Ultimo aggiornamento 24.02.2026
Domenica 22 febbraio la Ocean Viking ha raggiunto l’area operativa nella zona SAR tra Tunisia e Malta. Alle 23:00 il team di bordo ha ricevuto un’allerta da Alarm Phone relativa a un’imbarcazione in legno bianca con circa 90 persone a bordo, a meno di tre ore di distanza.
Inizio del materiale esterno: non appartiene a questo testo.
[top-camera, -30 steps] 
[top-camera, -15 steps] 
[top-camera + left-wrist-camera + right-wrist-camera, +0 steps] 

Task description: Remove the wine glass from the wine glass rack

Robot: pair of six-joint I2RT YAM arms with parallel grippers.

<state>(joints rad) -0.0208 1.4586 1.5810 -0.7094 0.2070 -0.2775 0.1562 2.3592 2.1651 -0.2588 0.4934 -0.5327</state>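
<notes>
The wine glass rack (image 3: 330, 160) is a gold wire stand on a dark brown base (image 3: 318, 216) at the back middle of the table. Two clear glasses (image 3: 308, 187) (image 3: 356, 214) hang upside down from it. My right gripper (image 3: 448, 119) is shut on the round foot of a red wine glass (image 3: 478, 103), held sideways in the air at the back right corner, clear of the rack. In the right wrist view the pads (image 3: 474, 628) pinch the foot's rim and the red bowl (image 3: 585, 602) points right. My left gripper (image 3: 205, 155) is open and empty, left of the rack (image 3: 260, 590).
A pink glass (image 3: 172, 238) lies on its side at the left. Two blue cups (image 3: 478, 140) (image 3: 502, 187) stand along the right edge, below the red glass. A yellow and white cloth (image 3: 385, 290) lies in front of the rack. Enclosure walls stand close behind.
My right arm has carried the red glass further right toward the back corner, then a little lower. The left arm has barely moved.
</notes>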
Dopo una ricerca notturna, l’imbarcazione è stata individuata e raggiunta; tutte le persone sono state trasferite in sicurezza a bordo della Ocean Viking. Tra loro c’erano 14 minori non accompagnati. I sopravvissuti hanno riferito di essere partiti da Zuwarah (Libia) sabato 21 febbraio.

Diverse persone presentavano segni di disidratazione; due sopravvissuti hanno richiesto cure mediche e risultano ora in buone condizioni. Le autorità italiane hanno assegnato Livorno come porto sicuro per lo sbarco, a oltre 3,5 giorni di navigazione dal luogo del primo soccorso.
Alle 11:30 del 23 febbraio è stato ricevuto un Mayday da Albatross UNO, il velivolo operato da SOS MEDITERRANEE in collaborazione con Humanitarian Pilots Initiative. Con autorizzazione delle autorità italiane, la rotta verso Livorno è stata ritardata per prestare assistenza a una seconda imbarcazione in difficoltà. Grazie al coordinamento tra asset aereo e navale, sono state soccorse altre 50 persone, principalmente affette da mal di mare, stanchezza e disidratazione.
Al momento le persone sopravvissute a bordo della nave sono 147 e la Ocean Viking si sta dirigendo verso il porto di Livorno.